An electronics company produces devices that work properly 95% of the time An electronics company produces devices that work properly 95% of the time. The new devices are shipped in boxes of 400. The company wants to guarantee that k or more devices per box work. What is the largest k so that at least 95% of the boxes meet the warranty?
Attempt:
I know I should use the Central Limit Theorem for this problem, but not sure what N should be in the setup since there are 400 devices in each box and the number of boxes are unknown. Could anyone give me a hint on the setup?
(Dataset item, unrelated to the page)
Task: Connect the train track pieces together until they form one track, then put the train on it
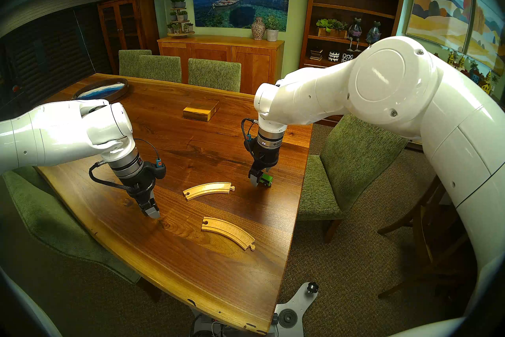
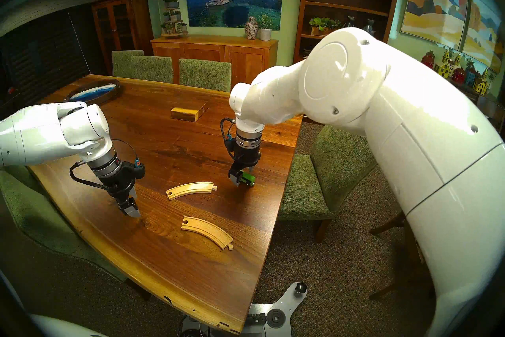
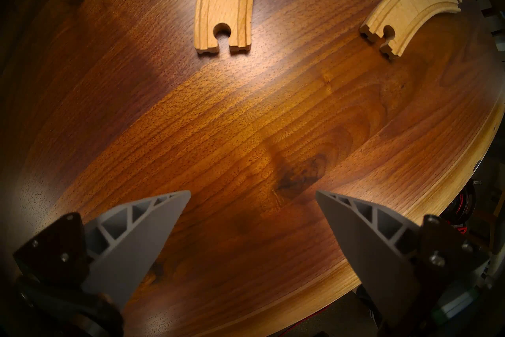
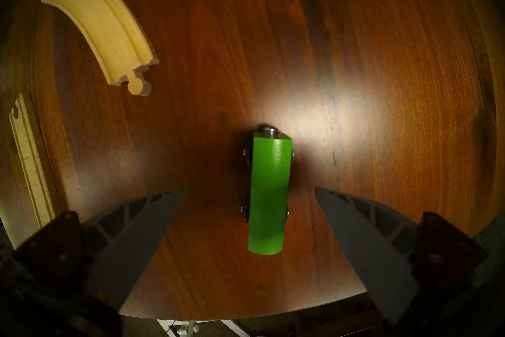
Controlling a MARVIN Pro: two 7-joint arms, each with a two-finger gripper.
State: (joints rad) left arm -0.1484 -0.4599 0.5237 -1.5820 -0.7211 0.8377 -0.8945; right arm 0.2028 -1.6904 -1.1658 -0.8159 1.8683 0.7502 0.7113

Thanks!
 A: "At least" from "at least 95%" means "min".
Code:
#reproducible
set.seed(250048)

#how many times to check
N_repeats <- 500000

#stage for loop
temp <- numeric()

#loop
for (j in 1:N_repeats){

     #draw 400 samples at 95% rate
     y <- rbinom(n = 400,size = 1,prob = 0.95)

     #compute and store sampled rate
     temp[j] <- mean(y)

}

#print summary (includes min)
summary(temp)

Results:
> summary(temp)
   Min. 1st Qu.  Median    Mean 3rd Qu.    Max. 
 0.8900  0.9425  0.9500  0.9500  0.9575  0.9925

When I look at this, I see that the minimum value for the rate is 89%.  This means that in half a million tries, the worst case was 89% working.  
89% of 400 is 356.  This gives about 100%, not 95%.  It is likely that actual 100% is lower than this.
#find the 95% case
quantile(temp,probs = 0.05)

yields:
> quantile(temp,probs = 0.05)
    5% 
0.9325 

93.25% of 400 is 373.  This is not an edge of the data, but interior, so it is likely a good estimate.  Your answer is going to be close to 373. 
A: You have to assume the devices in any box are independent.  When that is the case, the number of working devices in any box must follow a Binomial distribution.  The parameters are $400$ (the number of devices in the box) and $.95$ (the working rate).
Suppose you guarantee $k$ or more devices per box work.  You are saying that at least 95% of all such boxes contain $k$ or more working devices.  In the language of random variables and distributions, you are asserting that the chance of a Binomial$(400, 0.95)$ variable equaling or exceeding $k$ is at least $95\%$.  The solution is found by computing the $100-95$ = fifth percentile of this distribution.  The only delicate part is that since this is a discrete distribution, we should take some care not to be one off in our answer.
R tells us the fifth percentile is $k=373$:
qbinom(.05, 400, .95)


373

Let's check by computing the chance of equaling or exceeding this value:
pbinom(373-1, 400, .95, lower.tail=FALSE)


0.9520076

(Somewhat counter-intuitively, for me at least, is that the lower.tail=FALSE argument of R's pbinom function does not include the value of its argument.  Thus, pbinom(k,n,p,lower.tail=FALSE) computes the chance associated with an outcome strictly greater than k.)
As a double-check, let's confirm that we cannot guarantee even a larger value: 
pbinom(373, 400, .95, lower.tail=FALSE)


0.9273511

Thus, the threshold of $0.95$ falls between these two successive probabilities.
In other words, we have found that

In the long run $95.2\%$ of the boxes will contain $k=373$ or more working devices, but only $92.7\%$ of them will contain $374$ or more working devices.  Therefore we should not guarantee any more than $373$ if we want $95\%$ or more of the boxes to meet this standard.

Incidentally, a Normal distribution turns out to be an excellent approximation for this particular question.  (Rather than display the answer you would get, I will leave it to you to do the calculation, since you requested information only on how to set up the problem.)
This plot compares the Binomial distribution function to its approximating Normal probability.

The two don't perfectly agree--but near $k=373$ they are very close indeed.